Aman's AI Journal • Recommendation Systems • Re-ranking

Overview
Freshness/Novelty
Diversity
Popularity/Trending
Seasonality
Bias/Fairness
Practical Applications
- Patterns for Personalizations from Eugene Yan
References

Overview

In the final phase of a recommendation system, the system has the capability to re-rank candidates by taking into account additional criteria or constraints that were not initially considered. This re-ranking stage allows the system to assess factors beyond the initial scoring, such as the diversity of items within the recommended set.

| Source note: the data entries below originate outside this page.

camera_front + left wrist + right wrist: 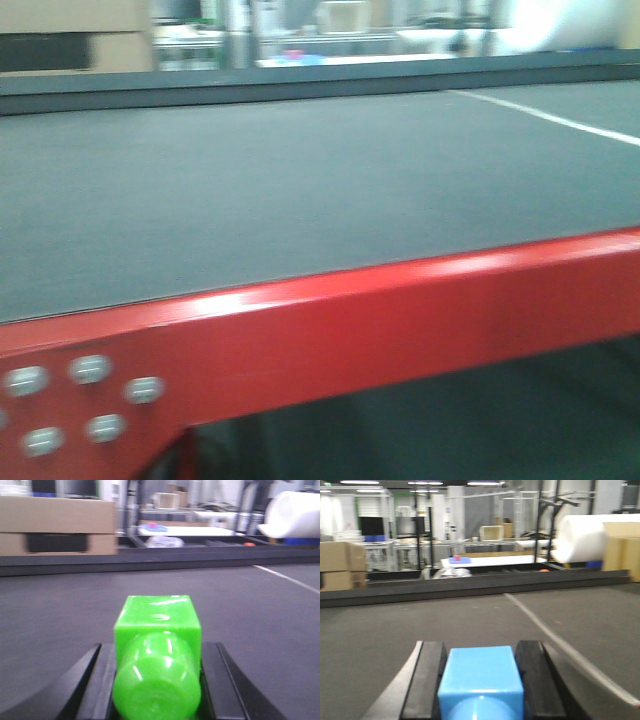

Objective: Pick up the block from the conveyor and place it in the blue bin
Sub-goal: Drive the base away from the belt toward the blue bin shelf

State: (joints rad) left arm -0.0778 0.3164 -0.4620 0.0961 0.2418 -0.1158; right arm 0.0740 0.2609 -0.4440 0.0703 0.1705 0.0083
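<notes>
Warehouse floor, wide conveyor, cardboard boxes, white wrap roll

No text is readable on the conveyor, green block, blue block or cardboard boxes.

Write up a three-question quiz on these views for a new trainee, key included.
1. What sits in the left claw? A a red ball, B a green block, C a yellow cup.
2. True or false: the right claw holds nothing.
3. Fill the gap: the dark grey belt lies on a ____ metal frame.

Key: 1 B. 2 False, it grips a blue block. 3 red.
</notes>
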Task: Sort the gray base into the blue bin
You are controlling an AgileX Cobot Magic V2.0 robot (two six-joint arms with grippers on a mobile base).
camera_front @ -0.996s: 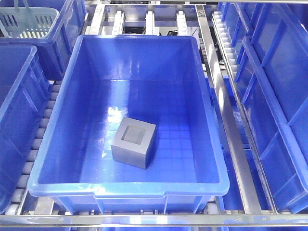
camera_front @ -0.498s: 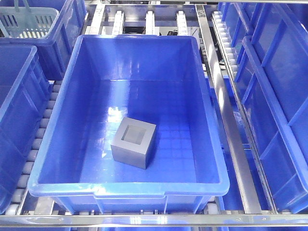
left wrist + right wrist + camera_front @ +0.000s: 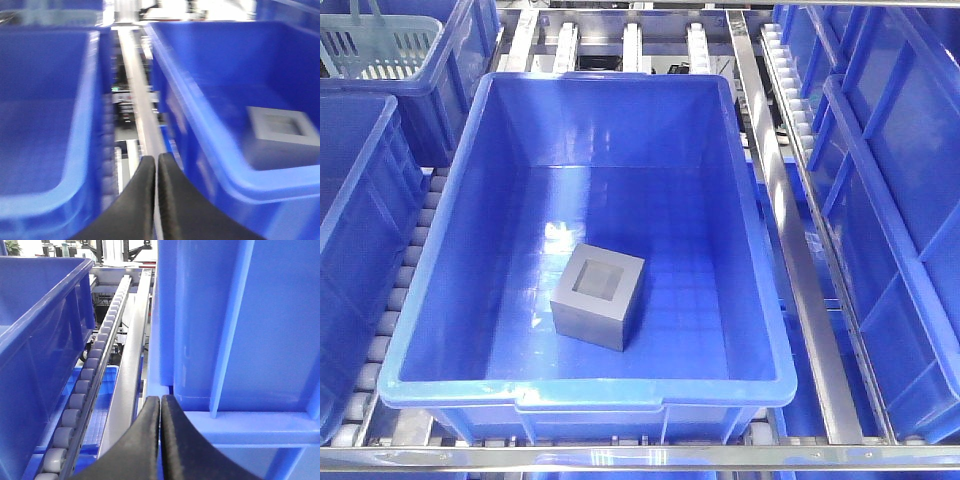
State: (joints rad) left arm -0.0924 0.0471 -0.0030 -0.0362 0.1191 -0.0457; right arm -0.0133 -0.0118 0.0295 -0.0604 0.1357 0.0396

For instance, the system may choose to penalize items that are too similar to one another, thereby fostering a more varied set of recommendations.
Re-ranking is widely utilized in recommender systems to enhance the quality of recommendations by modifying the sequence in which items are presented to users. There are several methodologies to approach re-ranking, such as through the use of filters, altering the score returned by the ranking algorithm, or by rearranging the recommended items.
One method involves utilizing filters to exclude certain candidates from the pool of recommendations. For example, in a video recommendation system, a separate model could be trained to identify clickbait videos, which are subsequently filtered out from the list of initial candidates. Another approach is to manually adjust the scores produced by the ranking algorithm. For instance, a video recommender might modify scores based on the video’s age or duration to prioritize newer or shorter content. These adjustments can be made during or after the initial scoring phase.
Both re-ranking strategies enhance the diversity and quality of recommendations, though their efficacy must be measured using appropriate metrics such as precision, recall, or diversity indices. Various re-ranking algorithms and methods are available, including content-based filtering, collaborative filtering, and hybrid techniques that combine multiple approaches. Typically, these strategies operate based on features stored in a database.

Freshness/Novelty

An effective method of re-ranking is by promoting the “freshness” of items. This technique emphasizes presenting more recent items at the top of recommendation lists, which is particularly beneficial in scenarios where users prioritize up-to-date information, such as news. Freshness-based re-ranking can be executed using various algorithms, including Bayesian Personalized Ranking (BPR) or Matrix Factorization (MF), and may be supplemented by other techniques, such as content-based filtering, to further diversify recommendations.

Diversity

Another significant approach to re-ranking is promoting diversity within recommendations. Users often have a range of preferences, and simply displaying the most popular or highly-rated items may result in a lack of variety. Algorithms aimed at increasing diversity can incorporate techniques such as clustering, wherein similar items are grouped and presented in a balanced manner.
If the system consistently recommends items that closely match the query embedding, it may result in a homogenous selection, which could negatively impact the user experience. For instance, if a video platform like YouTube only recommends videos closely related to a user’s current viewing, such as exclusively recommending owl videos, the user may become disengaged.
To counter this issue, several viable methods to increase diversity include:
- Training multiple candidate generators based on different sources.
- Training multiple rankers utilizing different objective functions.
- Re-ranking items based on genre or metadata to ensure variety.

Popularity/Trending

Popularity is one of the most basic and intuitive signals used in re-ranking strategies. Items with high levels of user engagement—such as views, likes, shares, or purchases—are often assumed to have broader appeal. Re-ranking by popularity can help surface content that has been validated by a large user base, which can be especially effective in reducing the risk of recommending irrelevant or low-quality items.
However, reliance on popularity can reinforce feedback loops, where popular items continue to gain more exposure while lesser-known items remain underexplored. To address this, popularity-based re-ranking is often used in conjunction with other objectives like diversity or fairness.
Techniques to incorporate popularity include:
- Adding a popularity feature to the item vector and weighting it during re-ranking.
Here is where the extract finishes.